PROBLEM TO SOLVE »
Filter these entries so that only lines with the word "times" remain.

========

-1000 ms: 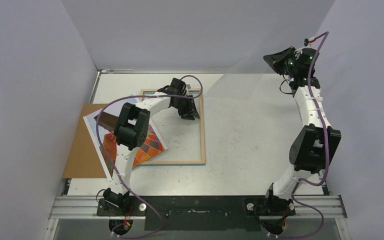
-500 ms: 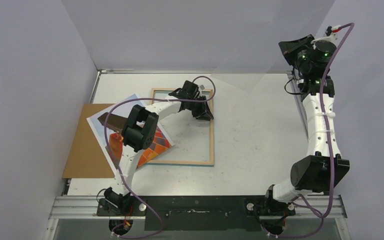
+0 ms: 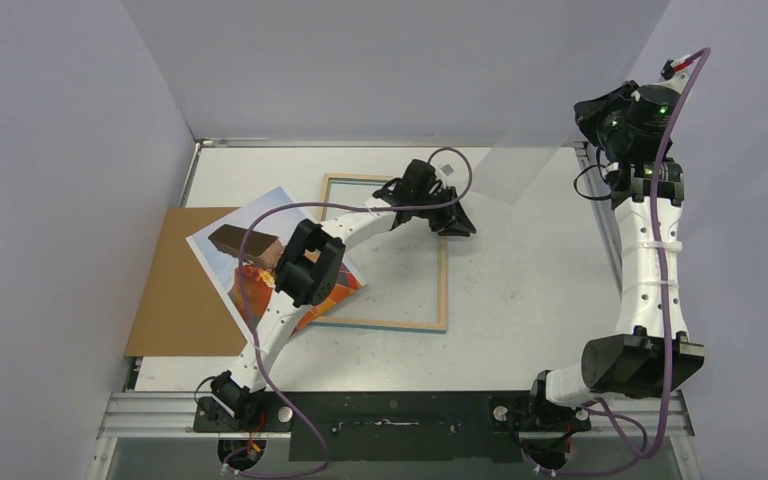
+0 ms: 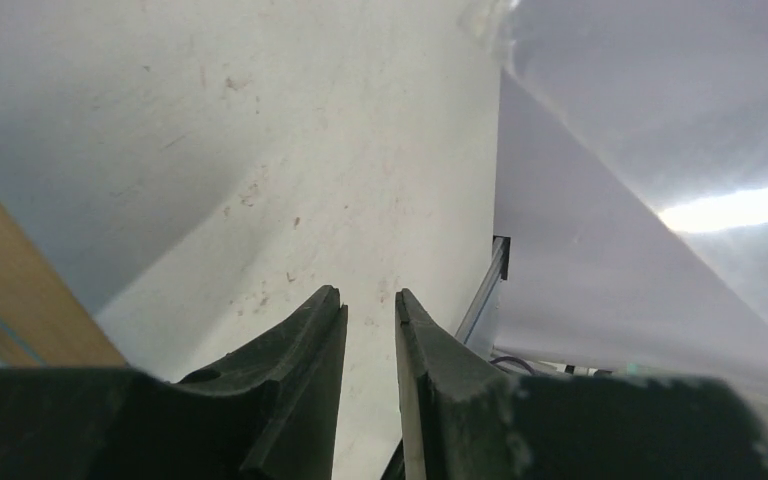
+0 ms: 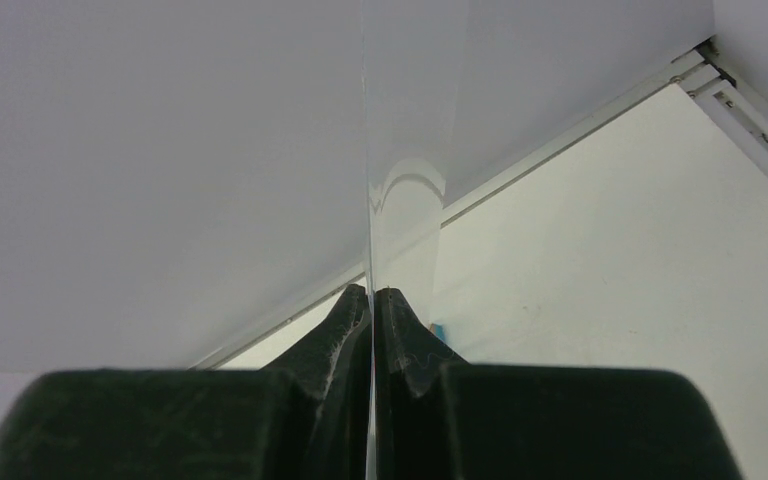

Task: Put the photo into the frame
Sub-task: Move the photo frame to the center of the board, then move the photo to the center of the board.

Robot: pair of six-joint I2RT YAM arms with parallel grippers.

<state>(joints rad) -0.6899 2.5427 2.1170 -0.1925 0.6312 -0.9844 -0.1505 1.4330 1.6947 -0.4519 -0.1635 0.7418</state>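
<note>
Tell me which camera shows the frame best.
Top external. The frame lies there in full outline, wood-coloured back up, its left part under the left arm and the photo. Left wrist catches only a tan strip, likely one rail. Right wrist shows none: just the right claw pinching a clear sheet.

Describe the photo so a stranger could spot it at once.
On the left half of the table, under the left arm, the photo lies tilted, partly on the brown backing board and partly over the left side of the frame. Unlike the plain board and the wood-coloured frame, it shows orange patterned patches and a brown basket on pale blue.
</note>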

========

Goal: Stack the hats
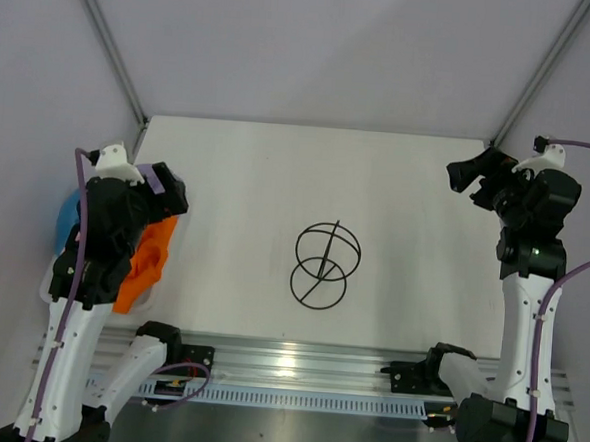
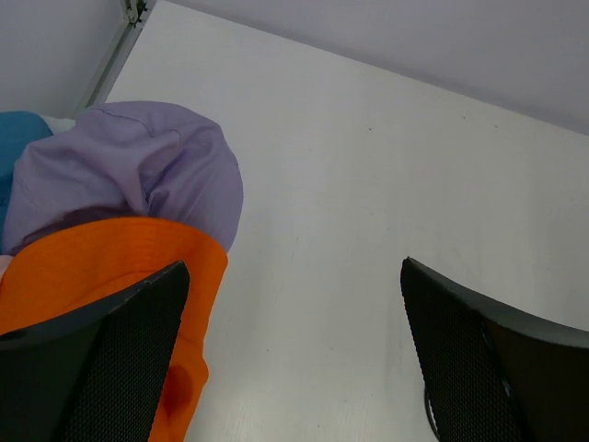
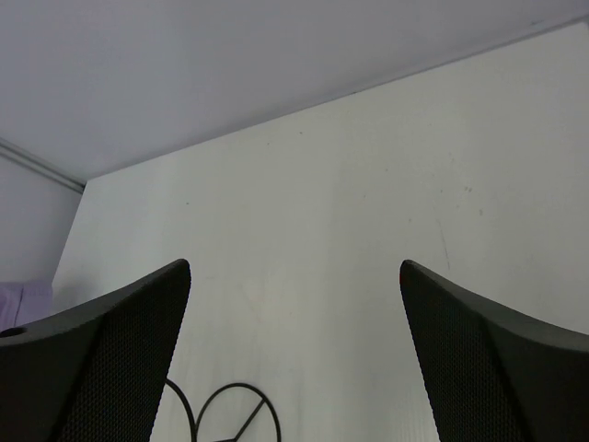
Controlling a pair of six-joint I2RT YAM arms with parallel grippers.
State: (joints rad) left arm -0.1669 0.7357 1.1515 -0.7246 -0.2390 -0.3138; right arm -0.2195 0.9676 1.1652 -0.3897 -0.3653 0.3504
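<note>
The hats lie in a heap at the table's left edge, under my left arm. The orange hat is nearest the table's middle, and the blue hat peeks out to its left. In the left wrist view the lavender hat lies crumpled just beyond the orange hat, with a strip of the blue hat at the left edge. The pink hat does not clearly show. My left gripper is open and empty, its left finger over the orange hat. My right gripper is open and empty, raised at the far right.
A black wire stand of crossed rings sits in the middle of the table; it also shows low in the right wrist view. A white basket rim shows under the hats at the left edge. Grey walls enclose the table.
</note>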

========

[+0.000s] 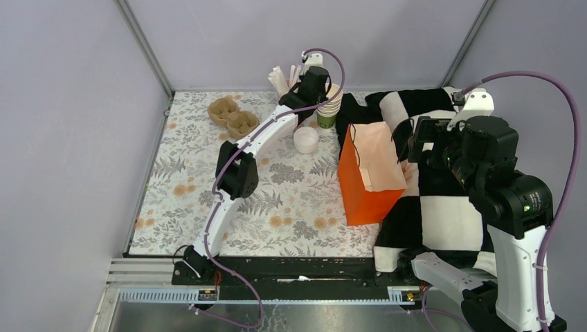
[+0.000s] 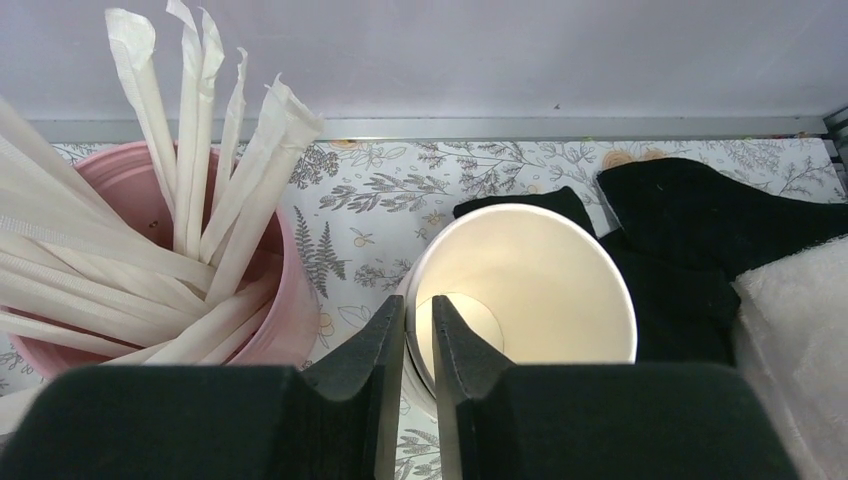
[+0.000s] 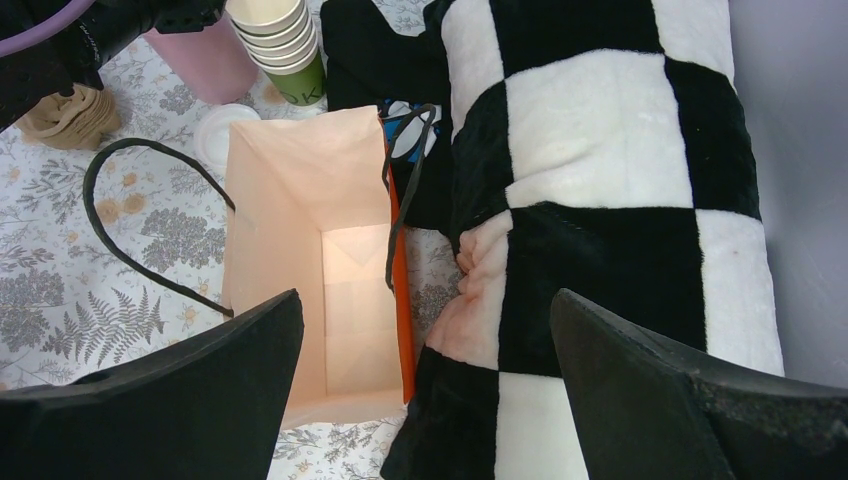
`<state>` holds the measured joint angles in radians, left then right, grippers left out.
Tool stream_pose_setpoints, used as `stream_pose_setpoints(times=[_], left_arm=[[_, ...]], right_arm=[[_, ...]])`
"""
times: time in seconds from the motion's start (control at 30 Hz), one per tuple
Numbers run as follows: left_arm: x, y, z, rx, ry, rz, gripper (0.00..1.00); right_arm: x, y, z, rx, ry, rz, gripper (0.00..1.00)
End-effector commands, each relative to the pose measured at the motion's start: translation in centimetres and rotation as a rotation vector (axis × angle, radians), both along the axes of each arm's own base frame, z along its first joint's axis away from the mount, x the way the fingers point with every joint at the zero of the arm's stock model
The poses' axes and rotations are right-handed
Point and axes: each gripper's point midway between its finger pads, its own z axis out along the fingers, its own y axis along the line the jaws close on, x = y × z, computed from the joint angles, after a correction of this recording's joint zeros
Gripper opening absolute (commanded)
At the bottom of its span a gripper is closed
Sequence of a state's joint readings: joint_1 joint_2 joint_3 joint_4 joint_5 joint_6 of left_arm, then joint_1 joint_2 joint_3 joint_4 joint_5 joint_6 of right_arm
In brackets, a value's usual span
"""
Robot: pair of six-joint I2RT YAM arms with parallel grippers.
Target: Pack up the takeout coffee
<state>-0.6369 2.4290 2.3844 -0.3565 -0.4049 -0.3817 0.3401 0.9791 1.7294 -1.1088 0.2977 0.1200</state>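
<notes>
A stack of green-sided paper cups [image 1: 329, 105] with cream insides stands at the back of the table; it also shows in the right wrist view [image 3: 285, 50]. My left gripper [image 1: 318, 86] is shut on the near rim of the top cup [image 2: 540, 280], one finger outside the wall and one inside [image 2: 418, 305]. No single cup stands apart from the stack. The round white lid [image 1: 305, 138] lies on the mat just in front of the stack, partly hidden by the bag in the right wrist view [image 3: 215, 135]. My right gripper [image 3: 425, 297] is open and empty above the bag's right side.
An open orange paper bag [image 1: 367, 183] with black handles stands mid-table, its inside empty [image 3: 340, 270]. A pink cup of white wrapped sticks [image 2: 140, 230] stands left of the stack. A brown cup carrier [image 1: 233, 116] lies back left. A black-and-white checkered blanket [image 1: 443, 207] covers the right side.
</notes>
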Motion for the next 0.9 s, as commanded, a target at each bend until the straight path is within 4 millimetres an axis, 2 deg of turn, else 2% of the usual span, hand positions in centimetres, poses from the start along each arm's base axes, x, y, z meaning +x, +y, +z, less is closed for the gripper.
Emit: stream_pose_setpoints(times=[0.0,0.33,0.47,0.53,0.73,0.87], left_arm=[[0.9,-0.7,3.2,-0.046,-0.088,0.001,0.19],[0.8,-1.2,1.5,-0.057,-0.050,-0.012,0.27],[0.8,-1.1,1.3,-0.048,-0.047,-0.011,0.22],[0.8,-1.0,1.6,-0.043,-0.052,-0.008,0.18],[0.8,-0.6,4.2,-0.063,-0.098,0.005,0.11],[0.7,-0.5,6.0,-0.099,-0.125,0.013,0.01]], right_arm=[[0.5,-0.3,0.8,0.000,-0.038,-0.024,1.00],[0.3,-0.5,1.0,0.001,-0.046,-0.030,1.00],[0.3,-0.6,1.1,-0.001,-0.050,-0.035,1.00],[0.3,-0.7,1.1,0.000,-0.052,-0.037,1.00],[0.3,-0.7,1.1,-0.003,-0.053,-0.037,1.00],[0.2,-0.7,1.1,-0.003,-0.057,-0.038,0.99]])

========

RESPONSE TO THIS EXERCISE »
Tool stream_pose_setpoints, used as `stream_pose_setpoints(times=[_], left_arm=[[_, ...]], right_arm=[[_, ...]])`
times: time in seconds from the motion's start (control at 30 Hz), one per tuple
Emit: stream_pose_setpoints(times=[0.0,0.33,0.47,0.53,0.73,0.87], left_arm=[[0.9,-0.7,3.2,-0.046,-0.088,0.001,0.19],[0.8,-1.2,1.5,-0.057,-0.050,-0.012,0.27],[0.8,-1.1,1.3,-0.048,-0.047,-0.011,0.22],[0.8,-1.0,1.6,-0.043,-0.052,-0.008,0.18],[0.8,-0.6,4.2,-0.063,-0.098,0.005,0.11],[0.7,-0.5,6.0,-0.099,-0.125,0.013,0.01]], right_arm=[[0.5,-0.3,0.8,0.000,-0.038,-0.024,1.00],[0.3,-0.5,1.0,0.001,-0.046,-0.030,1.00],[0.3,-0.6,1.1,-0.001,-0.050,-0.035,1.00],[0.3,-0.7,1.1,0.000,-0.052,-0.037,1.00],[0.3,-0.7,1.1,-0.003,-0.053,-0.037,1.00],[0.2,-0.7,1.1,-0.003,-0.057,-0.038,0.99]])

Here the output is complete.